To do:
Look below for the line holding "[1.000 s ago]" and the line holding "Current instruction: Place". Transcribe exactly those lines and all lines between them, nothing more.

Records to use:
┌────────

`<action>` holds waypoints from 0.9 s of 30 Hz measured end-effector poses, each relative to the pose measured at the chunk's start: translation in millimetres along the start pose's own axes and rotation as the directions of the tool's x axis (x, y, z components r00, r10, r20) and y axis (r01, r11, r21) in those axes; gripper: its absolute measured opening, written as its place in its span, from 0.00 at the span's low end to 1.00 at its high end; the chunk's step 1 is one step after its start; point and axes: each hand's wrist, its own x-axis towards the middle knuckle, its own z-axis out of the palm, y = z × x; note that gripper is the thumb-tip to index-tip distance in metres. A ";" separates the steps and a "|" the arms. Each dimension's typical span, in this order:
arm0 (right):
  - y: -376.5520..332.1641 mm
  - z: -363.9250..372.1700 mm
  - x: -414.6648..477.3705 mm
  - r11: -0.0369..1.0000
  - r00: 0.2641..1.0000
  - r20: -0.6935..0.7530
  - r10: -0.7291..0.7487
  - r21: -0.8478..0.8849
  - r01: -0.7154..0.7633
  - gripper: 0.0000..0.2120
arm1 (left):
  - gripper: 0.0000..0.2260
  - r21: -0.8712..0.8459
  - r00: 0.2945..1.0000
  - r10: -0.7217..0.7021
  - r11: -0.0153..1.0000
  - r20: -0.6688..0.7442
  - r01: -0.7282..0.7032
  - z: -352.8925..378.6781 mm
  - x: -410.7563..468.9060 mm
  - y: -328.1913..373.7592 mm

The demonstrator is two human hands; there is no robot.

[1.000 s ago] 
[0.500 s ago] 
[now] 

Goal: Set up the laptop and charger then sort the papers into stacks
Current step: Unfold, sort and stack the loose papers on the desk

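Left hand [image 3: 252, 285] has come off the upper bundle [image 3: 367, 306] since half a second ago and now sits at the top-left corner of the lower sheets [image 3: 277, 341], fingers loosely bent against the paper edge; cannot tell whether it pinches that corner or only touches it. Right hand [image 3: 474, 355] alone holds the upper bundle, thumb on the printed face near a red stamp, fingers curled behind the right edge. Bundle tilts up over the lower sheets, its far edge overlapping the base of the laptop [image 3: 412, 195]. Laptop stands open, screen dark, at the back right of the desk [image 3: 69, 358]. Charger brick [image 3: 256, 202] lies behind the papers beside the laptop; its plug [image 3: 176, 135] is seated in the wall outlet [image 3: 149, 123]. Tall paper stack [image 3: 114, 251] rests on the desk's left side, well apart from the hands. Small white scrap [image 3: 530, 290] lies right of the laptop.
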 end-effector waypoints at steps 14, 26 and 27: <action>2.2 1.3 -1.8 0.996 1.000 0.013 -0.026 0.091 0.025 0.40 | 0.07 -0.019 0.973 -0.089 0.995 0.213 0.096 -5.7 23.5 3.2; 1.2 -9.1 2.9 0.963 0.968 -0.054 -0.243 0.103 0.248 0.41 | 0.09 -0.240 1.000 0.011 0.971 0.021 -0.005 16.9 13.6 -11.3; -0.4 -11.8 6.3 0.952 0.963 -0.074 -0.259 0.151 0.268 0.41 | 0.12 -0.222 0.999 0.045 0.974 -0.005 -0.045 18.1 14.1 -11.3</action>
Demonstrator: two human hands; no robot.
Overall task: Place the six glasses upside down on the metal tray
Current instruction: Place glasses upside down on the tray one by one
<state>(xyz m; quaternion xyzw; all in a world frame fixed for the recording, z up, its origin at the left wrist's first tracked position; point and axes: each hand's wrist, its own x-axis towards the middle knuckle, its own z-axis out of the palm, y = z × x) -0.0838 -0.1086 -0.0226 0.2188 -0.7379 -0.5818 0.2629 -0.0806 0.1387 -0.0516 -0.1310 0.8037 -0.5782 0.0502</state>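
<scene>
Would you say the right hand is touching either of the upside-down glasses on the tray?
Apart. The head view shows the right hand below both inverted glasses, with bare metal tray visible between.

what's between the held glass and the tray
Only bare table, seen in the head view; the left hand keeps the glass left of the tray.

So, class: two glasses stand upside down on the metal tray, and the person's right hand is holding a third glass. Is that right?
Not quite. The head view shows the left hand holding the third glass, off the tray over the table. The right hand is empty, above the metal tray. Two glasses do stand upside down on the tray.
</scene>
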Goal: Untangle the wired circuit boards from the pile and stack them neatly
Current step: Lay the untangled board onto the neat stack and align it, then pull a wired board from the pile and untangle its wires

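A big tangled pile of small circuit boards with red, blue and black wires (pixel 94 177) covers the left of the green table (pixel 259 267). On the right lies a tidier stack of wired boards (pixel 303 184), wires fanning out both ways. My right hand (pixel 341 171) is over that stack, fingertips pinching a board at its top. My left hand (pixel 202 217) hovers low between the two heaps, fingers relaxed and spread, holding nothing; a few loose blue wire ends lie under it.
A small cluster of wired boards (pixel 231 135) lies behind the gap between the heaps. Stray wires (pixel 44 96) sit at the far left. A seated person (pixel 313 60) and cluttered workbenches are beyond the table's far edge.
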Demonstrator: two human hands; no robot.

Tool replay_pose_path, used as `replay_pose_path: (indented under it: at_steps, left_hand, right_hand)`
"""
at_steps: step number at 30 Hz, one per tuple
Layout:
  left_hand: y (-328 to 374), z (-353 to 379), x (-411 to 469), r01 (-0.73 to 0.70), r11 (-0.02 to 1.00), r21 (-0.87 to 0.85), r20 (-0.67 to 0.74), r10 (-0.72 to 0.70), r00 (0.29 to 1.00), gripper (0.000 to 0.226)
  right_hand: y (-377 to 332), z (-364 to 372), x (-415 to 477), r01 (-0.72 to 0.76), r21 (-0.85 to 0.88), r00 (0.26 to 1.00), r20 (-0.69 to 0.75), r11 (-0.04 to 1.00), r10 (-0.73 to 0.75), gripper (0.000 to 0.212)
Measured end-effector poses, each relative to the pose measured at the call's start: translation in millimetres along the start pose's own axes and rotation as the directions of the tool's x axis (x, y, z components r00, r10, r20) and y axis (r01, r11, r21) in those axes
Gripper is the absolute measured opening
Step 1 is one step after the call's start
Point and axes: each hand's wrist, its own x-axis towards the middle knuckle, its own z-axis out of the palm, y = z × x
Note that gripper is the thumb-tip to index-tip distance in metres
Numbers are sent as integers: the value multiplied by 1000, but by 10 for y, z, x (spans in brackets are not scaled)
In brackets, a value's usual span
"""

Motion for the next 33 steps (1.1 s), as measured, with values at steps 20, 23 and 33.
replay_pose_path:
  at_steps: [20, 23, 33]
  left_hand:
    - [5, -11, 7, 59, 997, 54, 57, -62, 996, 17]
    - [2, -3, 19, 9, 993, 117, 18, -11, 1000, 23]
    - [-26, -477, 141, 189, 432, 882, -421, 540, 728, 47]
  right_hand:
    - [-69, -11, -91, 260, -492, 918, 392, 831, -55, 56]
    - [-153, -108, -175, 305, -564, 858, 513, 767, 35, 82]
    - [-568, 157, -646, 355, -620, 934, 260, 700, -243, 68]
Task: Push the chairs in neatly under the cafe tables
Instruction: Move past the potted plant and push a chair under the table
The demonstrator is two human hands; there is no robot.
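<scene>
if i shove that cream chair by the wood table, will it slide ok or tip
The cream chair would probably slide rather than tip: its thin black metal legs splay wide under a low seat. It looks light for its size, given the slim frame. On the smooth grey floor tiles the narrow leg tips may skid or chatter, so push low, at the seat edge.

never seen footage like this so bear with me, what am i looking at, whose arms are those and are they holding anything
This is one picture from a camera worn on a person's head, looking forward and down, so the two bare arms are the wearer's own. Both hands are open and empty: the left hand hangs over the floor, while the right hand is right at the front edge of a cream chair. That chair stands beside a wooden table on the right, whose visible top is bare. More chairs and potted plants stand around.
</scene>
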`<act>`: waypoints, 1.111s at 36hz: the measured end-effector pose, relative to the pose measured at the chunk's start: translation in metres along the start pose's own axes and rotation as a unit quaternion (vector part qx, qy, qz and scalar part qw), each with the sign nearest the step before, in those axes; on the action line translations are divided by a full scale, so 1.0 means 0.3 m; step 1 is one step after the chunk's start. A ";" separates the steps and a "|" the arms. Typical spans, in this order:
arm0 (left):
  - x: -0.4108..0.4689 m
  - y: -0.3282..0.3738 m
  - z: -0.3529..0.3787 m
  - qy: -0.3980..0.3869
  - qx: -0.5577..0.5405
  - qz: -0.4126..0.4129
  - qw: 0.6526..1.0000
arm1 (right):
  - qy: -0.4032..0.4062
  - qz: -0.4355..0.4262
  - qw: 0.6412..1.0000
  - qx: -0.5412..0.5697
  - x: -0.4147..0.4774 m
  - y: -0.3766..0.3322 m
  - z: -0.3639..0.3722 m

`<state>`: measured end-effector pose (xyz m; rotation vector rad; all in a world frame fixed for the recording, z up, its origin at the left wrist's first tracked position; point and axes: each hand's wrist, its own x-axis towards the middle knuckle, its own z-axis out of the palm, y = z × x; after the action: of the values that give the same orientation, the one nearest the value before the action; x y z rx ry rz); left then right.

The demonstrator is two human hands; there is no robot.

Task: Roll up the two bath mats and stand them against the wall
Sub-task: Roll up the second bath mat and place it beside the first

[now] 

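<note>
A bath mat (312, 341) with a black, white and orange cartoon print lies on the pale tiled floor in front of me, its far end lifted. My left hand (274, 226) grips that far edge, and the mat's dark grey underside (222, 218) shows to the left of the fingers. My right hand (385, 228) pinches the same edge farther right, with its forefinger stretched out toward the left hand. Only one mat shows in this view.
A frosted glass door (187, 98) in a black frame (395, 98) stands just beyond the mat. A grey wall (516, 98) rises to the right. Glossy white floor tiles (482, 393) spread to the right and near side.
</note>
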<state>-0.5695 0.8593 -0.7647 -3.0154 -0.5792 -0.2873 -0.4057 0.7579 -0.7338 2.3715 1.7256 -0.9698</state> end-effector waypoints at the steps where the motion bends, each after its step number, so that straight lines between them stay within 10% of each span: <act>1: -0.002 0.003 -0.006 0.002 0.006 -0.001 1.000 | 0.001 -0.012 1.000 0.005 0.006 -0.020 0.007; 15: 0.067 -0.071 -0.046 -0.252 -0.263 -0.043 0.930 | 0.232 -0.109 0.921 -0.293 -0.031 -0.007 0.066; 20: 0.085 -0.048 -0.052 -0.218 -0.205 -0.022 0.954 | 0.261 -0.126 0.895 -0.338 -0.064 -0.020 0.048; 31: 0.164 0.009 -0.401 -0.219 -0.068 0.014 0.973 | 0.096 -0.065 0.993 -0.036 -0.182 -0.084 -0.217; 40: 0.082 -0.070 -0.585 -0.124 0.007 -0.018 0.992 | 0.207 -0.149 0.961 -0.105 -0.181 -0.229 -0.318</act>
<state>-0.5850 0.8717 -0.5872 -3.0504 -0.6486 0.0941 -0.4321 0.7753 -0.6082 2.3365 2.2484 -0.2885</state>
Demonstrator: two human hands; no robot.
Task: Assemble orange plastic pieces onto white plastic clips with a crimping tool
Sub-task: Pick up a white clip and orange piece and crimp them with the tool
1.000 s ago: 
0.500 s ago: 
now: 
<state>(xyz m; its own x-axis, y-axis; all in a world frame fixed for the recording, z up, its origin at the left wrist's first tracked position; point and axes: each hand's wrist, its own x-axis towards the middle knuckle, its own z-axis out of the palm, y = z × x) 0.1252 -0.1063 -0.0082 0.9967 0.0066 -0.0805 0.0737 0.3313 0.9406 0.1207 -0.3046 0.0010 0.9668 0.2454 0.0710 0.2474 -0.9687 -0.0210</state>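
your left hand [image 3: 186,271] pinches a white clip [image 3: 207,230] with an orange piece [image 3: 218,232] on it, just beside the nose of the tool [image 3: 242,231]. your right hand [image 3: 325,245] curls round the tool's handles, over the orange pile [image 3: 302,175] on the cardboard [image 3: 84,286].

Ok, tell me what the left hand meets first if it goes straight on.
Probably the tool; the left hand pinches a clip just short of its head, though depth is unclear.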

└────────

Response to the exercise:
[1.000 s ago] 
[0.500 s ago] 
[now] 

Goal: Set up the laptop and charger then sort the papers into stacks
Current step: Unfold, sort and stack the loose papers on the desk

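Left hand [image 3: 252, 285] has come off the upper bundle [image 3: 367, 306] since half a second ago and now sits at the top-left corner of the lower sheets [image 3: 277, 341], fingers loosely bent against the paper edge; cannot tell whether it pinches that corner or only touches it. Right hand [image 3: 474, 355] alone holds the upper bundle, thumb on the printed face near a red stamp, fingers curled behind the right edge. Bundle tilts up over the lower sheets, its far edge overlapping the base of the laptop [image 3: 412, 195]. Laptop stands open, screen dark, at the back right of the desk [image 3: 69, 358]. Charger brick [image 3: 256, 202] lies behind the papers beside the laptop; its plug [image 3: 176, 135] is seated in the wall outlet [image 3: 149, 123]. Tall paper stack [image 3: 114, 251] rests on the desk's left side, well apart from the hands. Small white scrap [image 3: 530, 290] lies right of the laptop.
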 end-effector waypoints at steps 14, 26 and 27: <action>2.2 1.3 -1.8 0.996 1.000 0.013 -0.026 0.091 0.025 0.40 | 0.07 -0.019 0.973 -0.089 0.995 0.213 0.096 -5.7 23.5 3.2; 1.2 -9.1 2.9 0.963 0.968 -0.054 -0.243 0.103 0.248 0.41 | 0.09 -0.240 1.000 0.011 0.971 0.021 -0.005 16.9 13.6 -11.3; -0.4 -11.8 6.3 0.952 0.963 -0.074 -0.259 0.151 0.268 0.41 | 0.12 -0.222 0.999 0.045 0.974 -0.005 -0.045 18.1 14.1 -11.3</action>
Demonstrator: two human hands; no robot.
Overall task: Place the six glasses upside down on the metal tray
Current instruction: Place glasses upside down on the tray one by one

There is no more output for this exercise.